Indeed, Trump spoke on Wednesday afternoon, and his remarks suggest that he has bought into broader aspects of Erdogan’s designs for northeast Syria, above all resettling Syrian refugees there, in effect creating an “Arab belt” between the Kurds in Syria and the Kurds in Turkey.
Turkey currently hosts 3.6 million Syrian refugees, predominantly Sunni Arabs. As Trump told reporters on Wednesday afternoon, Erdogan “wants to have people go back to where they came from, go back to Syria.”
Erdogan is “holding millions of people that would be all over the place, if he wasn't holding them,” Trump continued. So “he wants to have them go back into the area that he's looking at. But we’ll see. We’ll see how he does it.”
“He can do it in a soft manner,” Trump continued.“He can do it in a very tough manner. And if he does it unfairly, he's going to pay a very big economic price.”
Most of those refugees, however, are not from northeast Syria. They come from elsewhere in Syria, and even if they are moved voluntarily into that area, if is done in large numbers, it will change the demography.
Indeed, Gen. Mazloum Abdi, head of the Syrian Democratic Forces (SDF), America’s main ally against the Islamic State group in Syria, warned of something like that in a telephone conversation with veteran Washington Post columnist David Ignatius, as Ignatius reported on Monday.
“The Syrian Kurdish commander said the real danger was that Turkish forces would attempt ‘ethnic cleansing’— evicting Kurds from their ancestral lands in northeast Syria and installing Syrian Arab refugees who have been living in camps in Turkey since the Syrian civil war began,” Ignatius wrote.
Meanwhile, opposition to Trump’s decision is mounting in Congress. Sen. Lindsey Graham (R, South Carolina) announced on Wednesday that he had reached an agreement with Sen. Chris Van Hollen (D, Maryland) on a bill that would impose “severe sanctions on Turkey for their invasion of Syria.”
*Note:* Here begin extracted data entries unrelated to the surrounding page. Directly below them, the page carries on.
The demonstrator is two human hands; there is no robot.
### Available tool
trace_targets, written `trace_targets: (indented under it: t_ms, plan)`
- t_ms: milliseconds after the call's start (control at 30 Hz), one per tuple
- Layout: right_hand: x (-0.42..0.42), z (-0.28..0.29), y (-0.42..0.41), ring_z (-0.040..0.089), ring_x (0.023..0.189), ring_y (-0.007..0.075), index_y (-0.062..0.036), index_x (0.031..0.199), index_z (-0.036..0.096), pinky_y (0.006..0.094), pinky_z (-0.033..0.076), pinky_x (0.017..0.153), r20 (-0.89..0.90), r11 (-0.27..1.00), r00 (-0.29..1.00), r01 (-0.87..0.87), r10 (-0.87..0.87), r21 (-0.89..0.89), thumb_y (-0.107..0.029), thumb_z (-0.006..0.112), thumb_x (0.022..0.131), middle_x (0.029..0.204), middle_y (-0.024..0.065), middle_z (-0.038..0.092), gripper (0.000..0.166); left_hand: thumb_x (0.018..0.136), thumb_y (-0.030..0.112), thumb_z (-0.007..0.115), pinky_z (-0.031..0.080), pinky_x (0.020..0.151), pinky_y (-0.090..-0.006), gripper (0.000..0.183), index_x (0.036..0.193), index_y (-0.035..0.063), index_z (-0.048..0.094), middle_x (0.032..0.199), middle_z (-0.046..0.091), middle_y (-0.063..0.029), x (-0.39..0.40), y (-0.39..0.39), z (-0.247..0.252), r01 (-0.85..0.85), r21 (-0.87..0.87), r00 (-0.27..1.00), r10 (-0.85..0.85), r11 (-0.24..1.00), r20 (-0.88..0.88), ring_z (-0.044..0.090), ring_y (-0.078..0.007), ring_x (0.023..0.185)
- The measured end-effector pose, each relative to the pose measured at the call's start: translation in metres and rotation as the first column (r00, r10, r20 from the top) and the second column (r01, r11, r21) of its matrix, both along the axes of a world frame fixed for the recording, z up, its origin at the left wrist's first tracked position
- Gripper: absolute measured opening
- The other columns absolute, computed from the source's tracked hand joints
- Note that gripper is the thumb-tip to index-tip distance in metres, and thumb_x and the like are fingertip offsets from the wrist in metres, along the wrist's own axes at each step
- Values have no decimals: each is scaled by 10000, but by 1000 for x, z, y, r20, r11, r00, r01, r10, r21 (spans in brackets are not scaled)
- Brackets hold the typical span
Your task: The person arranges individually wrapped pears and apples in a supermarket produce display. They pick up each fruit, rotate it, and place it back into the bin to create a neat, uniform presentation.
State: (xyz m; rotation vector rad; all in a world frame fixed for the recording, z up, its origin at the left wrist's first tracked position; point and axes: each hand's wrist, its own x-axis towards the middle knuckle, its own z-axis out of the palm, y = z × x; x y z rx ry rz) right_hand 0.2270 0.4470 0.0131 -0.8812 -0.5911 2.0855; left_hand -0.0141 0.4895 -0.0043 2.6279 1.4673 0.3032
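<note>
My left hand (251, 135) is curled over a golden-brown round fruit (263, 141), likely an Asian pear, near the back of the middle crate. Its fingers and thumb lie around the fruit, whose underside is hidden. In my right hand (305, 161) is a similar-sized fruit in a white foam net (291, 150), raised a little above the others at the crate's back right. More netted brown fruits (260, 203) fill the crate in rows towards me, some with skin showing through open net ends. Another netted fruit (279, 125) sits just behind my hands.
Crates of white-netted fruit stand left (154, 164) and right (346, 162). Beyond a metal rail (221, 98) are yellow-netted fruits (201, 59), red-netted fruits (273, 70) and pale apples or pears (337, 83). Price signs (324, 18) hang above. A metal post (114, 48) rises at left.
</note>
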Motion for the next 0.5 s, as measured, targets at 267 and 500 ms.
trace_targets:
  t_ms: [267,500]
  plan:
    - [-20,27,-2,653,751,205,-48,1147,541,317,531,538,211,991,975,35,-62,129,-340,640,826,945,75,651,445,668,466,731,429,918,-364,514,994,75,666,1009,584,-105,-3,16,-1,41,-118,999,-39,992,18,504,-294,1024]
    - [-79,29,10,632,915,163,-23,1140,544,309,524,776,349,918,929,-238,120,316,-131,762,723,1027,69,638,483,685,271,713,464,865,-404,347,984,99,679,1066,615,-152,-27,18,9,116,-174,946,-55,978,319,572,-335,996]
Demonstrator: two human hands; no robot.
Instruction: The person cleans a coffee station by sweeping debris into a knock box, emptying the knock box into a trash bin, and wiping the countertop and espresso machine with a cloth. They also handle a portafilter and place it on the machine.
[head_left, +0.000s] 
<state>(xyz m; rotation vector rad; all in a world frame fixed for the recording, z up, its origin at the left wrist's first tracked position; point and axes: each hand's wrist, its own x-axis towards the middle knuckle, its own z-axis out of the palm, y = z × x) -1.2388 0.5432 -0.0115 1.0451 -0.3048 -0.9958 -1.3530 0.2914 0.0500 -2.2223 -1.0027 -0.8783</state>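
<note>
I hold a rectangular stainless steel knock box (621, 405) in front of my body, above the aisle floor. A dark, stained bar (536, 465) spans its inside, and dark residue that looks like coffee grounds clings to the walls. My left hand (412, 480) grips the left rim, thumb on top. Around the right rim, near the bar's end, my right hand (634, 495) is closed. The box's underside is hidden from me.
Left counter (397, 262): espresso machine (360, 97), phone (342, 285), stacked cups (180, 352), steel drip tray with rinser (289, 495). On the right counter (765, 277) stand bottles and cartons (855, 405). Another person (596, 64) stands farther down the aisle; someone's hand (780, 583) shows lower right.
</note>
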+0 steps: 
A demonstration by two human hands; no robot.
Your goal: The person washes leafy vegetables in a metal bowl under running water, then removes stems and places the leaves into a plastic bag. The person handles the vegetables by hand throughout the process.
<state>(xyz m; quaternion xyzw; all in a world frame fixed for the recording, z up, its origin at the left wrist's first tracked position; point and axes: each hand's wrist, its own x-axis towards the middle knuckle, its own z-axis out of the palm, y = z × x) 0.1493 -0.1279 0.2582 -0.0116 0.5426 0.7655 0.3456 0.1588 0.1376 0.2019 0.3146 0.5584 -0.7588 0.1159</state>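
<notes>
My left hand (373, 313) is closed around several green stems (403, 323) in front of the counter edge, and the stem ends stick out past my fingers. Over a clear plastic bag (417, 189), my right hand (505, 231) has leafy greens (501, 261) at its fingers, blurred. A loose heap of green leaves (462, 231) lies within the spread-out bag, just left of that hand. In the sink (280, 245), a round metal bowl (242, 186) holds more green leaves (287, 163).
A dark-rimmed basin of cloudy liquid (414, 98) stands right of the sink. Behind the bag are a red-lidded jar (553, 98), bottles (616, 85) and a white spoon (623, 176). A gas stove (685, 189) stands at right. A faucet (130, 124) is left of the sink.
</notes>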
I am pleased to have reached a bipartisan agreement with Senator @ChrisVanHollen on severe sanctions against Turkey for their invasion of Syria.— Lindsey Graham (@LindseyGrahamSC) October 9, 2019
While the Administration refuses to act against Turkey, I expect strong bipartisan support. pic.twitter.com/Ph5fIVt7k3
Congress is currently on recess, but the senators will introduce their bill next week, when congress returns. Among other things, it will prohibit US military sales to Turkey and require Trump to impose other economic sanctions on Ankara for its purchase of the advanced Russian air defense system, the S-400.
Asked about that bill, Trump responded incoherently, as if he did not recognize (or did not want to recognize) that the US Congress could take measures that would hamstring his understanding with Erdogan.
“Lindsey Graham is talking about imposing economic sanctions on Turkey over this incursion into Syria. What do you think about that?,” a reporter asked.
“Well, I think it's okay,” Trump responded. “I've already told that to President Erdogan. Far more than sanctions--I'll do far more than sanctions.”
Trump was speaking of imposing sanctions, if Turkey committed an atrocity in the future. The bill sponsored by Graham and Van Hollen would impose sanctions now.
As Gen. John Allen (US Marine Corps, Retired), formerly Special Presidential Envoy to the Defeat ISIS Coalition, and now President of the Brookings Institution, told CNN, “It’s chaos.”